First, I generally don’t know where I’ll be tomorrow and as a result, I am naturally unable to send out requests for a couch to sleep on. I’m a last minute planner and will often wake up in the morning and make a sudden decision to move on to a new place. And given that this is how I like to travel, I can’t expect other people to be willing to offer me their couch on a moment’s notice. Besides, my last minute planning often doesn’t even give me time to check Couchsurfing.com and even when it does, I don’t really want to spend a lot of time on the internet sending out requests when the chances of receiving a quick response are understandably quite low.

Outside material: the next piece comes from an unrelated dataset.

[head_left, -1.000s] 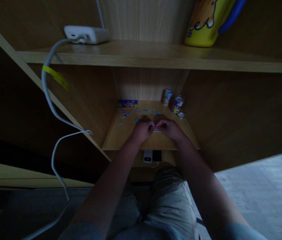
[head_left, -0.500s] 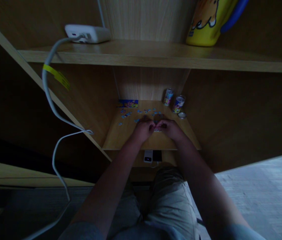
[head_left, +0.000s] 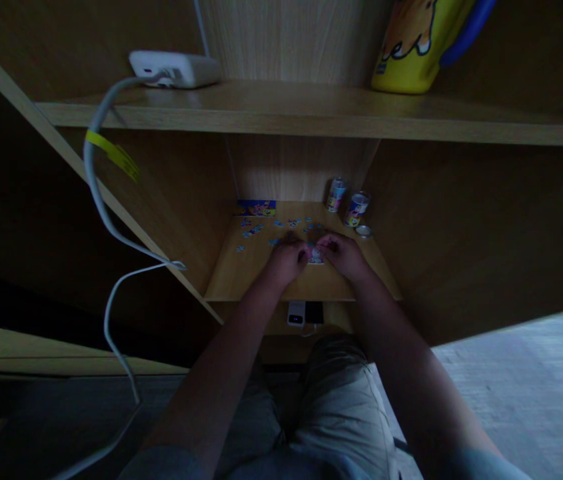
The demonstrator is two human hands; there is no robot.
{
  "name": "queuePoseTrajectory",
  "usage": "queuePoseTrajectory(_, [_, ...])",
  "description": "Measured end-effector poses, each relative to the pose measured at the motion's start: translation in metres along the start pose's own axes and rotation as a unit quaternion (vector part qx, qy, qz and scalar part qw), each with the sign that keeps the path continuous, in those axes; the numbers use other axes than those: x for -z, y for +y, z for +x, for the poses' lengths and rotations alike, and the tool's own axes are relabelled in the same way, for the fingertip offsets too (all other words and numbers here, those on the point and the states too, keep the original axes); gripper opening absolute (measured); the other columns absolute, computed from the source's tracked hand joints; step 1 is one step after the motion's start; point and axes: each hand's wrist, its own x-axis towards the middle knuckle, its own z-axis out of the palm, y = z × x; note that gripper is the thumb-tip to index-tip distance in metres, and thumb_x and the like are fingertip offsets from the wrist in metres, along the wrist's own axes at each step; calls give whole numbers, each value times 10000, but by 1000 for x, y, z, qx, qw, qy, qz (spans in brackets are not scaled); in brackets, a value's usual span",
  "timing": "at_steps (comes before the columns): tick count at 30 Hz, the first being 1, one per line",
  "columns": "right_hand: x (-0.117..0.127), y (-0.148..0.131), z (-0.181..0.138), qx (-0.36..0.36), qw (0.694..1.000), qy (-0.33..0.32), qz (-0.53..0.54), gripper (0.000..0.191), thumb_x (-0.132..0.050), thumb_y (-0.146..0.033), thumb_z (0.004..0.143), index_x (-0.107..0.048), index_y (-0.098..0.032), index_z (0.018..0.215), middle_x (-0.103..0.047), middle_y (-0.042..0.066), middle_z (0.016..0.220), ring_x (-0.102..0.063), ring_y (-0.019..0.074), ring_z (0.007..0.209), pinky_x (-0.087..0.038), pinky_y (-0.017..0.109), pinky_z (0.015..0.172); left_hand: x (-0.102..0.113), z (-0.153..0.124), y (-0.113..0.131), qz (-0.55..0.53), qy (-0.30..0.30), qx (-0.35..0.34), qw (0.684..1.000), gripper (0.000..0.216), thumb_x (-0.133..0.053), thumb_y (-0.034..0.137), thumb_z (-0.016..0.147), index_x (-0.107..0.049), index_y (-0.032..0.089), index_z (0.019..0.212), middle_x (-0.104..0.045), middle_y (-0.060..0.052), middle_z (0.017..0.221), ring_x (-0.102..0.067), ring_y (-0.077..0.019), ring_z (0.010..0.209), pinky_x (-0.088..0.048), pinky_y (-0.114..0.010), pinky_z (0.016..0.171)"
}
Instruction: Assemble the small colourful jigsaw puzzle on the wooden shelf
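Observation:
A small joined patch of jigsaw puzzle pieces (head_left: pixel 316 255) lies on the lower shelf between my hands. My left hand (head_left: pixel 288 258) is closed at its left edge, fingers curled against the pieces. At the upper right of the patch my right hand (head_left: pixel 342 255) is closed in a pinch on the pieces; the fingertips are small and dark, so the exact grip is hard to see. Loose jigsaw pieces (head_left: pixel 252 231) are scattered behind and to the left of my hands. A colourful picture card (head_left: pixel 257 208) stands or lies at the back left.
Two printed cans (head_left: pixel 336 194) (head_left: pixel 357 209) stand at the back right, a round lid (head_left: pixel 363 231) beside them. Overhead, an upper shelf (head_left: pixel 286 115) bears a white charger (head_left: pixel 176 69) and a yellow mug (head_left: pixel 406 53). A cable (head_left: pixel 92 163) hangs at left. Below sits a white device (head_left: pixel 296 313).
My right hand has shifted slightly right and up, apart from my left. More of the joined puzzle patch now shows between them. My left hand stays nearly in place.

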Motion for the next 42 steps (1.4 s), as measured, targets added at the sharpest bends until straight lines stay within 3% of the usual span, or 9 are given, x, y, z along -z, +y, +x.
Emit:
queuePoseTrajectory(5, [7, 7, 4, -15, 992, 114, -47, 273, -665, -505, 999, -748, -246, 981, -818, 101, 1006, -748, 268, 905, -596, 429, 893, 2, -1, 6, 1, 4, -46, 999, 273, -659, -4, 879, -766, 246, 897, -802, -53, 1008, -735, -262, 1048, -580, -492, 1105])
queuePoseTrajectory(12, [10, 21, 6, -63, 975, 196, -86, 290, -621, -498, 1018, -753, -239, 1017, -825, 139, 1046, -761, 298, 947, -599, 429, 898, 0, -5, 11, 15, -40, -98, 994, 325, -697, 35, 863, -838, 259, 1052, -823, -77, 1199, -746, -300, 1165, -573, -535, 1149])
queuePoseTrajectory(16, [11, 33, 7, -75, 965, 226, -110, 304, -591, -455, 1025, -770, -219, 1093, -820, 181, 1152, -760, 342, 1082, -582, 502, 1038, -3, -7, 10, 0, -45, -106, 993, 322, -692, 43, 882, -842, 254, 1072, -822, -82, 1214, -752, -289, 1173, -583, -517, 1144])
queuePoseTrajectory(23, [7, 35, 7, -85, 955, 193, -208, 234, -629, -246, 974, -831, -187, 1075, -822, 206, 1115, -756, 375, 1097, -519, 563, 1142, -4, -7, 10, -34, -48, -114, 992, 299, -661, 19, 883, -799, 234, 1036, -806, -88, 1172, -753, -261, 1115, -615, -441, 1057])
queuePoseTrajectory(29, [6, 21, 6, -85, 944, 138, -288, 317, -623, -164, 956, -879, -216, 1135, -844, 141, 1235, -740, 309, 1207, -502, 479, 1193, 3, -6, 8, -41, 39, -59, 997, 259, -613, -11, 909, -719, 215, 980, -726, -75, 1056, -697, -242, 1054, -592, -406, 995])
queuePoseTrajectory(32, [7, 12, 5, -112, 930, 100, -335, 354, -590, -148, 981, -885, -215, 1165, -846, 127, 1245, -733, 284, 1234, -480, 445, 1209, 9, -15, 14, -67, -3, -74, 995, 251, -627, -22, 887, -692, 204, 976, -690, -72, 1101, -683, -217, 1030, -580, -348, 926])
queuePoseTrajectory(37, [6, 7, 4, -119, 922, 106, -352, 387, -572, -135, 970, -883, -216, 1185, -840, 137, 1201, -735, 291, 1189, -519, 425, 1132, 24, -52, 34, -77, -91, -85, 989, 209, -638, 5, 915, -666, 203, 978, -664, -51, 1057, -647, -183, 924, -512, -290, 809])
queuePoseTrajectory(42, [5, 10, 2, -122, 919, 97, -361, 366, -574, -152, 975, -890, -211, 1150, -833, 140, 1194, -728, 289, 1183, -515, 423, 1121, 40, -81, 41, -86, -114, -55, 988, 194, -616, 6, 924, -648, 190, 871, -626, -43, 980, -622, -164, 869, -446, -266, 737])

Planning is almost essential in order to make use of Couchsurfing, as the less time you give potential hosts to reply to your request and to prepare for your arrival, the less chance you will have of anyone being able to offer you a place to stay. All of the hosts that I have contacted did reply to me eventually, but of course, by that time, I had already found a place to stay or moved on.

Second, I’ve also come to realize that for those of us who work while traveling, Couchsurfing may not be the right choice either. I try to put in at least 4 hours of work on my laptop per day while on the road and it is always my goal to work as efficiently as possible during those few hours. The more I can concentrate, the quicker I can finish my work and the more time I’ll have to spend exploring the country I am visiting. And I tend to accomplish more work when I have my own space where I can spread out my stuff, block myself from the outside world and get down to business.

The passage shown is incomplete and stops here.